■ **Exercise directions**
Everything in the data except the pictures belongs in your answer, copied exactly.
─── Data block
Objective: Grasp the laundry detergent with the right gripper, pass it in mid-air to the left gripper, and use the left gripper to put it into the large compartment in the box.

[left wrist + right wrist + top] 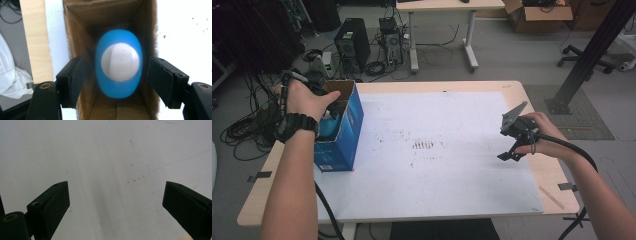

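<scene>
Left tool is hanging w/ jaws spread wide over the open top of the blue box, straddling a blue-and-white object inside it, not gripping yet. Right tool is idling open & empty above the white table. Risk: jaws are sitting near the cardboard walls, so closing could snag a wall & tip the box, or the blurry rounded object could slip out.

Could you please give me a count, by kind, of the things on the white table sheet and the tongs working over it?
Boxes: 1, the blue box, open at the top.
Blue-and-white objects: 1, the blue object inside the box.
Tongs: 2, the left tongs open over the box, the right tongs open.
Total: 4.
</scene>
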A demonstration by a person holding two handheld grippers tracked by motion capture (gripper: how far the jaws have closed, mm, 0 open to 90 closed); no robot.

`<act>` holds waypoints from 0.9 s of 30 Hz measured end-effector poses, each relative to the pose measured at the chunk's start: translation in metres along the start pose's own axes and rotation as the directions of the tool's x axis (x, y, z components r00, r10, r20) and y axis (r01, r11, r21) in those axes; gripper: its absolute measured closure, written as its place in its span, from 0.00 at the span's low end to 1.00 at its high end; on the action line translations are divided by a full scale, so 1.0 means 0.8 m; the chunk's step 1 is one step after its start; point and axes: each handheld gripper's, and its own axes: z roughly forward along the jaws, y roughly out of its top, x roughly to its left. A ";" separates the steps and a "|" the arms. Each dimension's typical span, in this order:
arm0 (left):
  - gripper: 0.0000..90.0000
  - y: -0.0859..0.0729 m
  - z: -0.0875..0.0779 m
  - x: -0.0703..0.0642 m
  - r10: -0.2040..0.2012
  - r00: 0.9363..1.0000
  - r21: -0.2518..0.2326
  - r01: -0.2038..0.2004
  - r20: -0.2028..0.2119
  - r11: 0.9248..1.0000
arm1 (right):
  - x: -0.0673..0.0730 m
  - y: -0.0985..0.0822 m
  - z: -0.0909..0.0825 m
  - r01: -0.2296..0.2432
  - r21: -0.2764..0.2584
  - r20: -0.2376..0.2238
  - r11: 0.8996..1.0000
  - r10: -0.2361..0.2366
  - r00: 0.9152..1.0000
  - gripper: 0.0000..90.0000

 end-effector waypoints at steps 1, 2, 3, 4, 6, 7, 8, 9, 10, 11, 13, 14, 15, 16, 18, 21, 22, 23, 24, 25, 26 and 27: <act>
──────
■ **Written answer**
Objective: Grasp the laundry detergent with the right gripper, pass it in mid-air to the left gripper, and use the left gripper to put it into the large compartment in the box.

[left wrist + right wrist + top] 

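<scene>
Left tool is hanging w/ jaws spread wide over the open top of the blue box, straddling a blue-and-white object inside it, not gripping yet. Right tool is idling open & empty above the white table. Risk: jaws are sitting near the cardboard walls, so closing could snag a wall & tip the box, or the blurry rounded object could slip out.

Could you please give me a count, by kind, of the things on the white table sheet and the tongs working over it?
Boxes: 1, the blue box, open at the top.
Blue-and-white objects: 1, the blue object inside the box.
Tongs: 2, the left tongs open over the box, the right tongs open.
Total: 4.
</scene>
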A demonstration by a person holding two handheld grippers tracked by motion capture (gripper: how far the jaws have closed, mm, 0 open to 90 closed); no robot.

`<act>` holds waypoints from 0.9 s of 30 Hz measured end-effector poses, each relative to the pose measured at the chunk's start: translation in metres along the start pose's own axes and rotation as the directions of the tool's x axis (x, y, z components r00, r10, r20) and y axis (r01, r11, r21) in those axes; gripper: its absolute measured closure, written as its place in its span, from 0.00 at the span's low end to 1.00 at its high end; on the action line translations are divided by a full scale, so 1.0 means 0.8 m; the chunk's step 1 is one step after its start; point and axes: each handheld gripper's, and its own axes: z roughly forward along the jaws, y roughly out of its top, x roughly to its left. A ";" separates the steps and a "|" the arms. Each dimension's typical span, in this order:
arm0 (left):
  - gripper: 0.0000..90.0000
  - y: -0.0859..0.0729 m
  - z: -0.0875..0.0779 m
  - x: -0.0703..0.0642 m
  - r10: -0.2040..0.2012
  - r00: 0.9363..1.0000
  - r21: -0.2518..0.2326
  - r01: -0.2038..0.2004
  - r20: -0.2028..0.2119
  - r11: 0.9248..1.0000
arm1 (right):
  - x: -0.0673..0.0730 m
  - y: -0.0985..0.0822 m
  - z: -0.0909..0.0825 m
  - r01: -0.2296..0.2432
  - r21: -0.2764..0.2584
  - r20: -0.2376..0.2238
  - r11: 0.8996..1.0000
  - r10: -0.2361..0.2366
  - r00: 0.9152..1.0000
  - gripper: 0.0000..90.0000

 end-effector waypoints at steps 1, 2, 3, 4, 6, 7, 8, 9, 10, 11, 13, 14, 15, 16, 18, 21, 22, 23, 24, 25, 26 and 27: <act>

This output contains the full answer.